**EXERCISE DETAILS**
Return exactly the lines below, starting with the one that has "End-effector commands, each" and going on through the one that has "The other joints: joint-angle".

**EXTRACTED ENTRIES**
--------------------
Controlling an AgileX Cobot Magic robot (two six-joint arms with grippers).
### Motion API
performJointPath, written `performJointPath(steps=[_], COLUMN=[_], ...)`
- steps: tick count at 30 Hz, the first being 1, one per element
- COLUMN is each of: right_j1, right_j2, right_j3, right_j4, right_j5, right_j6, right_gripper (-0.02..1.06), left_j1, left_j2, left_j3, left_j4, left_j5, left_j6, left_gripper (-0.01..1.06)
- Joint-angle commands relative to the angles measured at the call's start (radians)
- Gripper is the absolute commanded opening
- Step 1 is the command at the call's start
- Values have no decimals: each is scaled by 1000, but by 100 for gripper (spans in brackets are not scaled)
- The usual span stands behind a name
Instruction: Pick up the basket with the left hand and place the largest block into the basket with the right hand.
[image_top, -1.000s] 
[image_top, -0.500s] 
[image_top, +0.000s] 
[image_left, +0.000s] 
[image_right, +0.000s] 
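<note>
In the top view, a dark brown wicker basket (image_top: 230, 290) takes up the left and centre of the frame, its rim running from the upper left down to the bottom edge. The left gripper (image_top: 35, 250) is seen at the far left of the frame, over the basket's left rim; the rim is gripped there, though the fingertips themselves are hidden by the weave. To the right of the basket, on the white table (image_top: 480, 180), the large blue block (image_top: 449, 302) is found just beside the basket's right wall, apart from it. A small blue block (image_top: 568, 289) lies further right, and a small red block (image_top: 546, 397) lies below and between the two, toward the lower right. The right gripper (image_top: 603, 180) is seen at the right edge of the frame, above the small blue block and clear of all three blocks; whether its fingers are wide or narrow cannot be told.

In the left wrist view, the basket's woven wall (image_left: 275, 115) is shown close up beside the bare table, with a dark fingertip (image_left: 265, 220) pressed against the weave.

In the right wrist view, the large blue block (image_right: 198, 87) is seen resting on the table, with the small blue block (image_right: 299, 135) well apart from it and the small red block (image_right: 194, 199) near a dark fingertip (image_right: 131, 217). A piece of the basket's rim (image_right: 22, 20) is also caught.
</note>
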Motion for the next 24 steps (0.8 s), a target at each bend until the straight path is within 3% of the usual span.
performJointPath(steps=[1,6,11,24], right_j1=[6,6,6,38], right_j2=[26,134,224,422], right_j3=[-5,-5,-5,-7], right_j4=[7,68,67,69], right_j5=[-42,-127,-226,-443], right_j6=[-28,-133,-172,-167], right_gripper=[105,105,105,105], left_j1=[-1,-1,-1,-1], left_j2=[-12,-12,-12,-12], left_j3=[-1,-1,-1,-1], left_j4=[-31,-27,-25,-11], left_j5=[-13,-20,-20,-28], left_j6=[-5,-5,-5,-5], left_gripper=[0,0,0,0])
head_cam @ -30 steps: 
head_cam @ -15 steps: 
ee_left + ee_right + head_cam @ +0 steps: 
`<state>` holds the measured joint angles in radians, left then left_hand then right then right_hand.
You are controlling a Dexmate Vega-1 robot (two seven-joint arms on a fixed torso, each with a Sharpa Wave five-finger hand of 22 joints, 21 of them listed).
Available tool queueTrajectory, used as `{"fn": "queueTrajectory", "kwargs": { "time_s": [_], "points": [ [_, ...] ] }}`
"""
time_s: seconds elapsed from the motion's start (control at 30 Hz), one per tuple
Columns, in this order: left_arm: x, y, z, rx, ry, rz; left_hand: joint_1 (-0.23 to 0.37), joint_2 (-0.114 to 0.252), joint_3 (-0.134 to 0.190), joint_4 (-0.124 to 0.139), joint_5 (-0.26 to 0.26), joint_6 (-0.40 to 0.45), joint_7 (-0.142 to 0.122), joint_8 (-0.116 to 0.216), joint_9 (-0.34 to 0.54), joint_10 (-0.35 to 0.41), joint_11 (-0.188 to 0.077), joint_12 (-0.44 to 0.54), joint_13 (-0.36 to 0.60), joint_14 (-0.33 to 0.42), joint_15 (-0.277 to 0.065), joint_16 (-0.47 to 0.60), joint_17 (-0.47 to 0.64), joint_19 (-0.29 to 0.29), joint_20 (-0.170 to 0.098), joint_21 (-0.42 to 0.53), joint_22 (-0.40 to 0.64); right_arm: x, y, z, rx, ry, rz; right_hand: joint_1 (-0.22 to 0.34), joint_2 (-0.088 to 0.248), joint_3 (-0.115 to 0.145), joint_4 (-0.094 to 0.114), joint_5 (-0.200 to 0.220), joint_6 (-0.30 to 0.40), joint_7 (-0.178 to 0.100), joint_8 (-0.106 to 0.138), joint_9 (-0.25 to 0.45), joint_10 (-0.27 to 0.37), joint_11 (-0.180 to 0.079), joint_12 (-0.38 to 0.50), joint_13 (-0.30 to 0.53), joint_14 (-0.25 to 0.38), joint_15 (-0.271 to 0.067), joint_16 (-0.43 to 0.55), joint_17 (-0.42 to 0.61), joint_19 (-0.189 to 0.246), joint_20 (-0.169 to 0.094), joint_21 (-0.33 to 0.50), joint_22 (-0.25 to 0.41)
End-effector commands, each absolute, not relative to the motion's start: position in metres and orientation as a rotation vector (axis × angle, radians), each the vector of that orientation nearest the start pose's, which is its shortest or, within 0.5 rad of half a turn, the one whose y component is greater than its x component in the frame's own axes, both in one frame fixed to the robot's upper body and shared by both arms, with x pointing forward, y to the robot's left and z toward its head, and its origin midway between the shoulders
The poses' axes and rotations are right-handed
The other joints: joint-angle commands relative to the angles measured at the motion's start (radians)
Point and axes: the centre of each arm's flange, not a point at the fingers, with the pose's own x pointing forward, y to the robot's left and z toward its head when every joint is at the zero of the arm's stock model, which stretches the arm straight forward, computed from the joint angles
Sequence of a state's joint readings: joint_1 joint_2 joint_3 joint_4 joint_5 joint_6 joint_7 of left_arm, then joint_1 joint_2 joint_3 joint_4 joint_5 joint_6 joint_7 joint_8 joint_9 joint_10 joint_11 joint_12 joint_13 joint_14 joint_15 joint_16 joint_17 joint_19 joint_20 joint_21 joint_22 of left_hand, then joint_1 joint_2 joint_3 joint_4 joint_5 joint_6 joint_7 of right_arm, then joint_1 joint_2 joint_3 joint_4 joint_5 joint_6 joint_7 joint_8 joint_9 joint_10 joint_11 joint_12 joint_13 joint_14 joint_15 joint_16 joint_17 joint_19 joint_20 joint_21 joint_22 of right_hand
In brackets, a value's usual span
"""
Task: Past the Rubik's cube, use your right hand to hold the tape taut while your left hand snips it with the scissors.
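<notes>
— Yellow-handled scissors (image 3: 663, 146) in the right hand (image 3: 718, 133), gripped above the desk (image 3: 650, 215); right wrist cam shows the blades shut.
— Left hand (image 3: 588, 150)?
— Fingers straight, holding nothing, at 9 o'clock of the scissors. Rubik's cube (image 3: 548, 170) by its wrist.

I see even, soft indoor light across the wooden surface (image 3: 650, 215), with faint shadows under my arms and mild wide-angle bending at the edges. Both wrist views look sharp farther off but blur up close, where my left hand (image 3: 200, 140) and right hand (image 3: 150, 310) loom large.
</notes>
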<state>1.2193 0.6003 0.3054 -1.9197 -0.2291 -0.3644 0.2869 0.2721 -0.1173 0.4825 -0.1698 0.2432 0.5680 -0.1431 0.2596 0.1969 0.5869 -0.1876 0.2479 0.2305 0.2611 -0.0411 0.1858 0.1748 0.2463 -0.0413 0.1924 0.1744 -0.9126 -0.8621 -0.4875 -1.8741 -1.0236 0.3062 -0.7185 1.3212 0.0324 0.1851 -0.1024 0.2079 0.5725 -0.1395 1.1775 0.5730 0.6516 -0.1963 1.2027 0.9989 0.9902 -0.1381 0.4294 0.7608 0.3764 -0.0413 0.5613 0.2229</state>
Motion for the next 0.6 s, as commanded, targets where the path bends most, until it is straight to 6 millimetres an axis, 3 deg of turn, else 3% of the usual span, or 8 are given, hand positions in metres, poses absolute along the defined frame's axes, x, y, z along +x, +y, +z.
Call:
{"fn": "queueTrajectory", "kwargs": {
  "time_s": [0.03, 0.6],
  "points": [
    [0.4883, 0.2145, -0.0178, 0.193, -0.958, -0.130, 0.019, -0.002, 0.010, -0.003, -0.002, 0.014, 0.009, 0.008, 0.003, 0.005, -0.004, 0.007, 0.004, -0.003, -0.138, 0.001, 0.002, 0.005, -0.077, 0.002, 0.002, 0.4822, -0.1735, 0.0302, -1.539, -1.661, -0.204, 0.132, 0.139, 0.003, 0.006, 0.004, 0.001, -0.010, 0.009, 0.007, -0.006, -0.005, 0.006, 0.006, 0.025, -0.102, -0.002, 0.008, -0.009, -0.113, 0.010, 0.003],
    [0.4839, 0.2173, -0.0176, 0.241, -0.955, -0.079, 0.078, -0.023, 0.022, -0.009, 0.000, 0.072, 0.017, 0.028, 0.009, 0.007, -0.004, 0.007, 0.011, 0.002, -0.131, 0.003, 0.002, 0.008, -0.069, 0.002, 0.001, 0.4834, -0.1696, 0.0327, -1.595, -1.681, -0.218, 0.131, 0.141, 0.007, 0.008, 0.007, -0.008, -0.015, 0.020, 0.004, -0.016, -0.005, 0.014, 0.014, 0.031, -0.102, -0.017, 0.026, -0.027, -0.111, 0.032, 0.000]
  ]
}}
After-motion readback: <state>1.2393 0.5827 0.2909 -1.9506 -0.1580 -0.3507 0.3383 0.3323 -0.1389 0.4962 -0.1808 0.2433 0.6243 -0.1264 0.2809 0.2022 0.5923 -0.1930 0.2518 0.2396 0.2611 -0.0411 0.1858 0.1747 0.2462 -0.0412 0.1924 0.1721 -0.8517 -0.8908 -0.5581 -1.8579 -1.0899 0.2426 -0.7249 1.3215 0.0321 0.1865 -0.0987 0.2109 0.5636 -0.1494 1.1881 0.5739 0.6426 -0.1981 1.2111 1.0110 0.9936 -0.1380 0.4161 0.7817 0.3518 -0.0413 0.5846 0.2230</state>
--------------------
**TASK RESPONSE**
End-effector commands, each absolute, not relative to the motion's start: position in metres and orientation as a rotation vector (axis × angle, radians), each the vector of that orientation nearest the start pose's, which is its shortest or, within 0.5 rad of half a turn, the one whose y component is greater than its x component in the frame's own axes, both in one frame fixed to the robot's upper body and shared by both arms, with x pointing forward, y to the robot's left and z toward its head, and its origin midway between the shoulders
The poses' axes and rotations are right-handed
The other joints: joint-angle commands relative to the angles measured at the motion's start (radians)

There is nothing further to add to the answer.